Gornji Grad vs Donji Grad
Zagreb is divided into two districts, Gornji Grad, which means 'upper town' and Donji Grad, which means 'lower town'. The former is where you'll want to head for the Presidential Palace and St Mark's Church, made iconic by its red- and blue-flecked roof. For old school vibes like cobbled streets and gas lamps, Gornji Grad is the place to be. It's also the home of the first and famous Museum of Broken Relationships – it's as wonderfully bleak as it sounds. Then there's the Croatian Museum of Naïve Art, another spot worth a visit.
Down in Donji Grad, shops, cafes and parks abound. It's much greener down here, and home to what's known as Lenuci's Horseshoe – otherwise named the 'Green Horseshoe' – in which eight parks and gardens are strung together to make a pretty picturesque stroll. Here, you'll also find the Zagreb Archaeological Museum and the Mimara Museum, which features thousands of works of art in a stunning palatial setting.
Sun or snow
Zagreb isn't a one trick pony as far as seasonal activities go. By summer, the Sava River comes to life, especially down at Lake Jarun. There's a decent-sized beach here and walking trails, plus a sports and recreation centre that'll get you geared up for rowing or sailing on your Croatia holiday.
On the opposite end of the spectrum is Mt Medvednica, a peak located just north of Zagreb. There's a winter sports centre here where you can ski, and if the snow isn't looking great, they keep the terrain extra white with artificial snow. Mt Medvednica is part of a nature park, too, so if you come in the off-snow seasons, you can hike around the trails instead.
Cuisine in Croatia is largely categorised by what region you're in, so no two areas will serve up the exact same dish. Zagreb is in mainland Croatia, which means it's influenced by nearby countries like Slovenia and Italy so traditionally features dishes that include meat, pasta, vegetables and cheeses.
Recently Zagreb has fallen head over heels for bistro fare and fusion cuisine, along with on-the-go eats. However, unflinching staples like the wonderfully vibrant Tkalciceva will never lose their lustre on a foodie's radar. Tkalciceva is a cafe-and-restaurant-lined street that was once covered by the Medvescak creek, and is now one of Gornji Grad's most-walked avenues.

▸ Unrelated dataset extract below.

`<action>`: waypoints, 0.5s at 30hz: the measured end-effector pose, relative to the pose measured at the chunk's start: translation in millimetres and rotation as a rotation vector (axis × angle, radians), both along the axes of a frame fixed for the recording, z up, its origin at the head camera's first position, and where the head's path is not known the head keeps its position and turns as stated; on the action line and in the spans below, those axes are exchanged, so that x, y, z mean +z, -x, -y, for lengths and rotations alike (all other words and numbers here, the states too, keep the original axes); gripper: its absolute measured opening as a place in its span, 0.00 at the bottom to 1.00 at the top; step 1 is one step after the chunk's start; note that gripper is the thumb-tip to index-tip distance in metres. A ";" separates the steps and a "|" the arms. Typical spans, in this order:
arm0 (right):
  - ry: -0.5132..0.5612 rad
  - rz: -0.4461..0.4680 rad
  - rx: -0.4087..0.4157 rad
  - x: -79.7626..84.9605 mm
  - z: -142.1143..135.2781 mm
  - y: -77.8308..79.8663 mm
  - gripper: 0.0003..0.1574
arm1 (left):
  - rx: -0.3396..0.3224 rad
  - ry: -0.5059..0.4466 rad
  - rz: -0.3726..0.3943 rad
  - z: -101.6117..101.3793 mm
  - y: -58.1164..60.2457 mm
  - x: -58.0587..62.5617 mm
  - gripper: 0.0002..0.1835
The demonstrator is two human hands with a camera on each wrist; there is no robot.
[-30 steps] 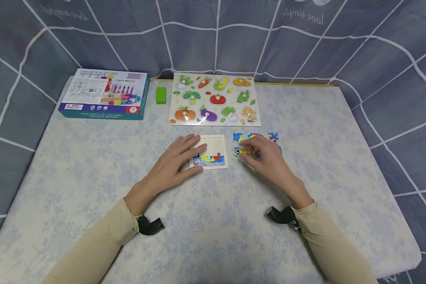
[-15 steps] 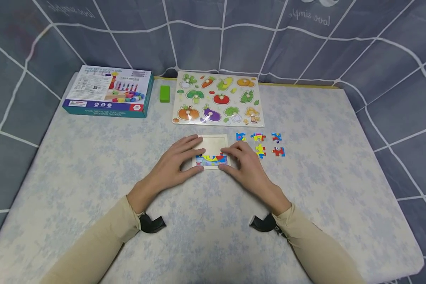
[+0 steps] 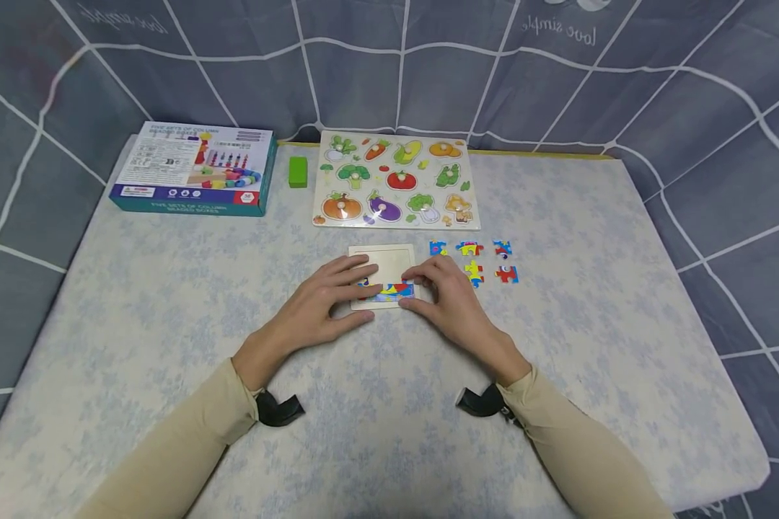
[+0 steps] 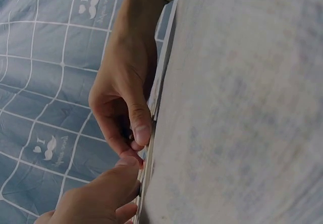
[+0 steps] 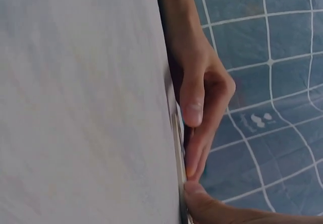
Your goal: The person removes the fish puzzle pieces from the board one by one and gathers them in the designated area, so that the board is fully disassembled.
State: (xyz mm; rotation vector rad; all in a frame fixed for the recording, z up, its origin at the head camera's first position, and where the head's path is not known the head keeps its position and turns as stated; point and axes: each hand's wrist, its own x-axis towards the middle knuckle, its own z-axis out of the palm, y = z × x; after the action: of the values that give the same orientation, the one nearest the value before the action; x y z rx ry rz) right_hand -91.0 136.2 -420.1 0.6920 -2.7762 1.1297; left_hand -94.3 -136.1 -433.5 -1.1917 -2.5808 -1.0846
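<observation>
Mid-frame, my straight-fingered left hand (image 3: 318,299) rests on the rectangular pale-wood puzzle tray (image 3: 383,249)—right hand (image 3: 453,299) half-curled, grasp unclear—and I fear uneven pressure unseating multicoloured jigsaw pieces (image 3: 399,292).

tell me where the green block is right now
In the head view, the green block lies at the far side of the table, left of centre, between the boxed toy set and the vegetable puzzle board.

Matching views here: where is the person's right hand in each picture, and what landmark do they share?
Head: right hand, right of and below centre, at the puzzle tray.
Left wrist: the upper hand, left of centre, fingers downward.
Right wrist: bottom, right of centre, partly cropped.
Shared landmark: grid-patterned curtain.
</observation>
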 end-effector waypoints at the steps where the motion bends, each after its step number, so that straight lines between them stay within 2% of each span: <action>1: -0.002 0.010 0.001 0.7 -0.4 0.5 0.22 | 0.001 0.001 0.005 -0.1 0.1 0.0 0.24; 7: -0.004 0.053 0.014 3.3 -1.6 2.7 0.23 | 0.009 0.000 0.016 -0.1 0.6 0.6 0.24; 15: 0.053 0.057 0.014 2.6 -0.2 1.5 0.25 | 0.015 0.001 0.015 -1.2 -0.5 0.6 0.24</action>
State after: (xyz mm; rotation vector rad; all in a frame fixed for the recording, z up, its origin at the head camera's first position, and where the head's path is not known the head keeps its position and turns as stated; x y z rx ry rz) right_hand -92.5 136.4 -417.6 0.6862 -2.7807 1.2392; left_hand -93.8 -134.9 -432.9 -1.1669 -2.5969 -1.0941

Nightlife in Croatia is especially loved for its live music scene, simply because there are so many venues with this kind of entertainment. From neon-lit warehouses to intimate lofts, the nightlife offerings here are surprisingly versatile. There's a definite focus on electronic and techno music, but you'll find everything from alternative sounds to reggae too. And let's not forget the clubs down by Lake Jarun, either – here the waterfront is peppered with good-sized night spots, so you can expect a host of late-closing parties.
There aren't heaps of shopping opportunities in Zagreb, but those on offer are worth your time. Take Dolac Market, for example, Zagreb's finest and longest-running outdoor market. It's part-covered, part-open-air, featuring stalls hocking local fruits, vegetables and gifts. This is the place to go if you're after a truly authentic Croatian experience, plus it will help satisfy any hunger for retail you might have.